WHAT IS BEING ASKED:
Each entry has to be given again in its exact wording, and no picture may appear in the result.

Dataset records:
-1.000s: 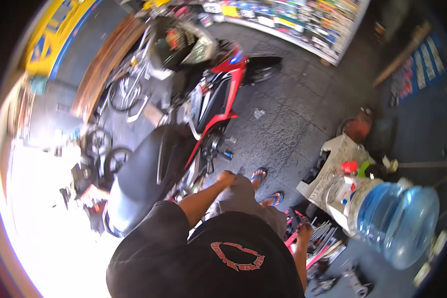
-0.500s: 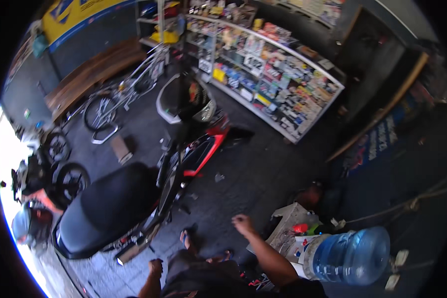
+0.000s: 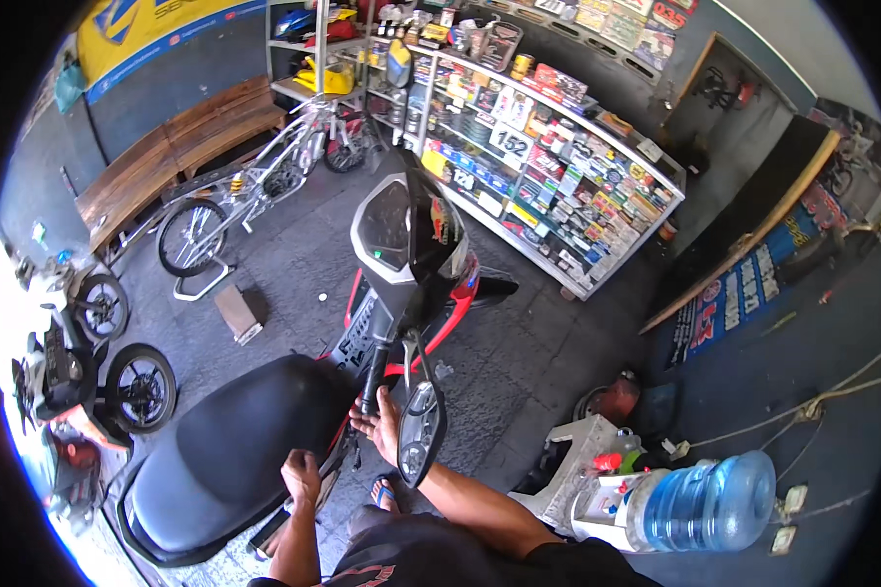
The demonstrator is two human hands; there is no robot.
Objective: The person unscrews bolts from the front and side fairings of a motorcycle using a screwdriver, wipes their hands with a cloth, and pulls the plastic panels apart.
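Observation:
A red and black motorcycle scooter [image 3: 468, 298] with a long black seat [image 3: 235, 445] stands directly in front of me. My right hand [image 3: 380, 426] is at the lower end of its black handlebar grip [image 3: 374, 377], fingers stretched out and apart; whether they touch the rubber I cannot tell. The round-cornered mirror [image 3: 422, 430] hides part of that hand and wrist. Beside the seat's right edge, my left hand [image 3: 302, 476] is loosely closed, with nothing visible in it.
A glass display case [image 3: 548, 166] full of boxed parts stands at the back. To the left are a bare bike frame [image 3: 264, 186], a wooden bench [image 3: 181, 147], a small carton [image 3: 237, 313] and another motorcycle [image 3: 64, 367]. A blue water jug [image 3: 709, 502] lies at the right.
My right hand has moved left to the handlebar grip and its fingers have opened. My left hand has risen toward the seat. The handlebar and mirror now appear farther right and closer to me.

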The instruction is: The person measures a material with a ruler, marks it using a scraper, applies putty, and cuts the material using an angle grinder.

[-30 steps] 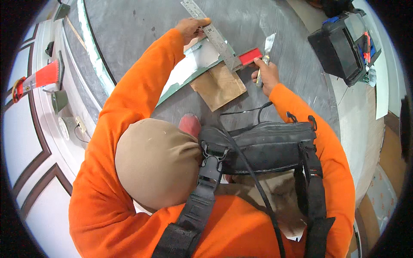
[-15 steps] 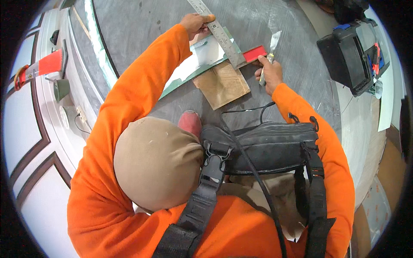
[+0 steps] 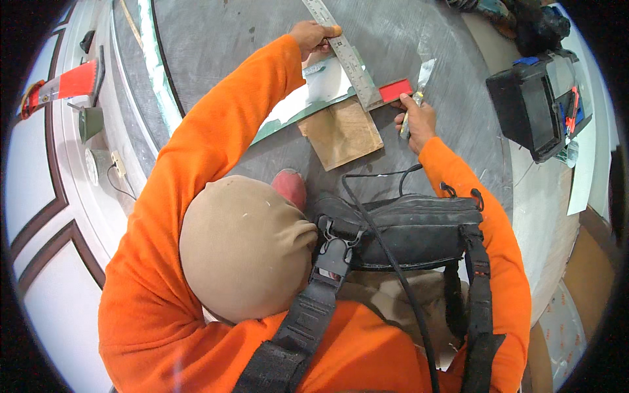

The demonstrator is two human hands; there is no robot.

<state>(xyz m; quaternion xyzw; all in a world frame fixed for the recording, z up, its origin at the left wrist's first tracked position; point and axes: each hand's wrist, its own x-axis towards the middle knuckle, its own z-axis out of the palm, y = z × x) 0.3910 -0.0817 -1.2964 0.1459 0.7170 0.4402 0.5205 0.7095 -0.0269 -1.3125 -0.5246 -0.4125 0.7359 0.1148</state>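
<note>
A try square with a steel ruled blade (image 3: 354, 65) and a red stock (image 3: 396, 90) lies across a green-edged board (image 3: 308, 92) with a white, patchy face. My left hand (image 3: 313, 37) is closed on the blade's far part, thumb on top. My right hand (image 3: 419, 121) holds the red stock's near edge between thumb and fingers. In the same hand is a slim bladed tool (image 3: 426, 73), its pale blade pointing away; its exact kind is unclear. Under the board's near edge sits a brown wooden piece (image 3: 344, 134).
The grey floor (image 3: 236, 26) carries a long white-and-green strip (image 3: 157, 72) at the left. A black open toolbox (image 3: 524, 108) stands at right. At far left are a red-bladed tool (image 3: 75, 82) and a green cup (image 3: 90, 124). A black pouch (image 3: 413, 229) hangs before me.
The view has shifted slightly. The square has slid a little to the right against the wooden piece, with both hands still on it.
</note>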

ANSWER SPACE:
-1.000s: 
-0.500s: 
+0.000s: 
The demonstrator is two human hands; there is no robot.
Objective: The person unscrews bolts from the front and side fairings of a motorcycle using a screwdriver, wipes their hands with a cloth, and pulls the plastic panels apart.
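Observation:
A red and black motorcycle scooter [image 3: 468, 298] with a long black seat [image 3: 235, 445] stands directly in front of me. My right hand [image 3: 380, 426] is at the lower end of its black handlebar grip [image 3: 374, 377], fingers stretched out and apart; whether they touch the rubber I cannot tell. The round-cornered mirror [image 3: 422, 430] hides part of that hand and wrist. Beside the seat's right edge, my left hand [image 3: 302, 476] is loosely closed, with nothing visible in it.
A glass display case [image 3: 548, 166] full of boxed parts stands at the back. To the left are a bare bike frame [image 3: 264, 186], a wooden bench [image 3: 181, 147], a small carton [image 3: 237, 313] and another motorcycle [image 3: 64, 367]. A blue water jug [image 3: 709, 502] lies at the right.
My right hand has moved left to the handlebar grip and its fingers have opened. My left hand has risen toward the seat. The handlebar and mirror now appear farther right and closer to me.
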
The instruction is: The person measures a material with a ruler, marks it using a scraper, applies putty, and cuts the material using an angle grinder.

[-30 steps] 
[-15 steps] 
[+0 steps] 

The demonstrator is two human hands; there is no robot.

<state>(xyz m; quaternion xyzw; all in a world frame fixed for the recording, z up, its origin at the left wrist's first tracked position; point and axes: each hand's wrist, its own x-axis towards the middle knuckle, its own z-axis out of the palm, y = z × x) 0.3910 -0.0817 -1.2964 0.1459 0.7170 0.4402 0.5205 0.7095 -0.0269 -1.3125 -0.5246 -0.4125 0.7359 0.1148</state>
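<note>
A try square with a steel ruled blade (image 3: 354, 65) and a red stock (image 3: 396, 90) lies across a green-edged board (image 3: 308, 92) with a white, patchy face. My left hand (image 3: 313, 37) is closed on the blade's far part, thumb on top. My right hand (image 3: 419, 121) holds the red stock's near edge between thumb and fingers. In the same hand is a slim bladed tool (image 3: 426, 73), its pale blade pointing away; its exact kind is unclear. Under the board's near edge sits a brown wooden piece (image 3: 344, 134).
The grey floor (image 3: 236, 26) carries a long white-and-green strip (image 3: 157, 72) at the left. A black open toolbox (image 3: 524, 108) stands at right. At far left are a red-bladed tool (image 3: 75, 82) and a green cup (image 3: 90, 124). A black pouch (image 3: 413, 229) hangs before me.
The view has shifted slightly. The square has slid a little to the right against the wooden piece, with both hands still on it.
</note>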

That is the complete output.